◆ **What is being asked**: Please restate each line of the material word for word and omit any pictures.

◆ **Source data**:
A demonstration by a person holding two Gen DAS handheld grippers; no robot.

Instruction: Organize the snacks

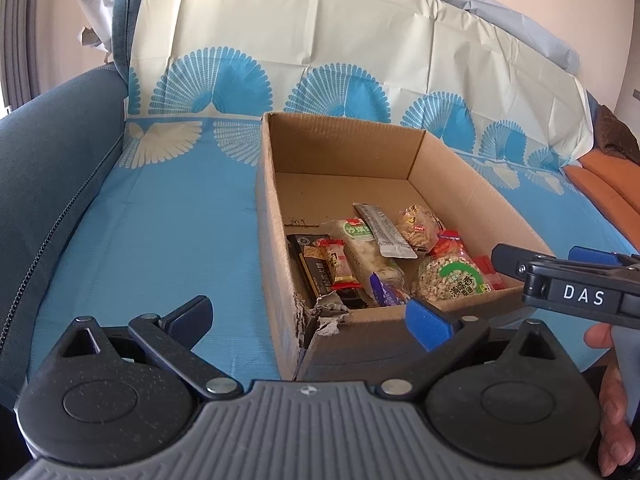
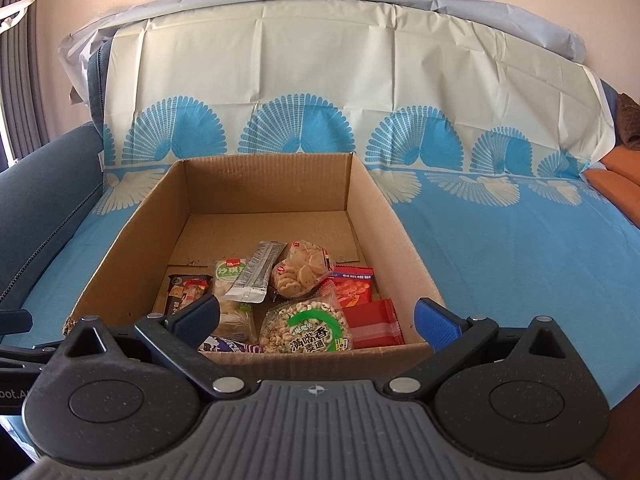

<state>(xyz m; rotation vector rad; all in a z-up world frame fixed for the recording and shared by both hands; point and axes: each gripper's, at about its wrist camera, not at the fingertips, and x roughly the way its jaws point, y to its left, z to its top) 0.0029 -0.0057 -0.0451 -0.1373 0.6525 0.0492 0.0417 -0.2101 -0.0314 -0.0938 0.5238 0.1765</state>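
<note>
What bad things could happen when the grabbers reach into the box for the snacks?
The brown cardboard box is torn at its near corner, so bumping it may rip it more. The grey foil stick packet lies across other packets and could slide off if something under it is pulled. The open left gripper and open right gripper sit close together and might knock each other.

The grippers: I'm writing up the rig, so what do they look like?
Both are black plastic with grey ribbed bodies, round speckled pivot discs and silver pins. Left gripper and right gripper carry blue textured pads on slim black fingers. The right one's side reads "DAS" in white. A bare hand shows; no cables visible.
</note>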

◆ **Result of this task**:
A demonstration by a person holding two Gen DAS handheld grippers; no robot.

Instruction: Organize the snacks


<state>(xyz m; rotation vector rad; all in a z-up world frame fixed for the recording and shared by both hands; point and axes: each gripper's, at about its wrist camera, not at the fingertips, and x roughly the way its jaws point, y to its left, z to its top) 0.0029 -0.0057 -0.0451 -0.1373 0.6525 0.0492 0.0417 -0.2101 -0.0314 -0.0938 0.5238 0.1765</state>
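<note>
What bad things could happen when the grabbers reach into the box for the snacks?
The brown cardboard box is torn at its near corner, so bumping it may rip it more. The grey foil stick packet lies across other packets and could slide off if something under it is pulled. The open left gripper and open right gripper sit close together and might knock each other.

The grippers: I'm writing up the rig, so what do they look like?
Both are black plastic with grey ribbed bodies, round speckled pivot discs and silver pins. Left gripper and right gripper carry blue textured pads on slim black fingers. The right one's side reads "DAS" in white. A bare hand shows; no cables visible.
</note>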

Now the exercise is finished.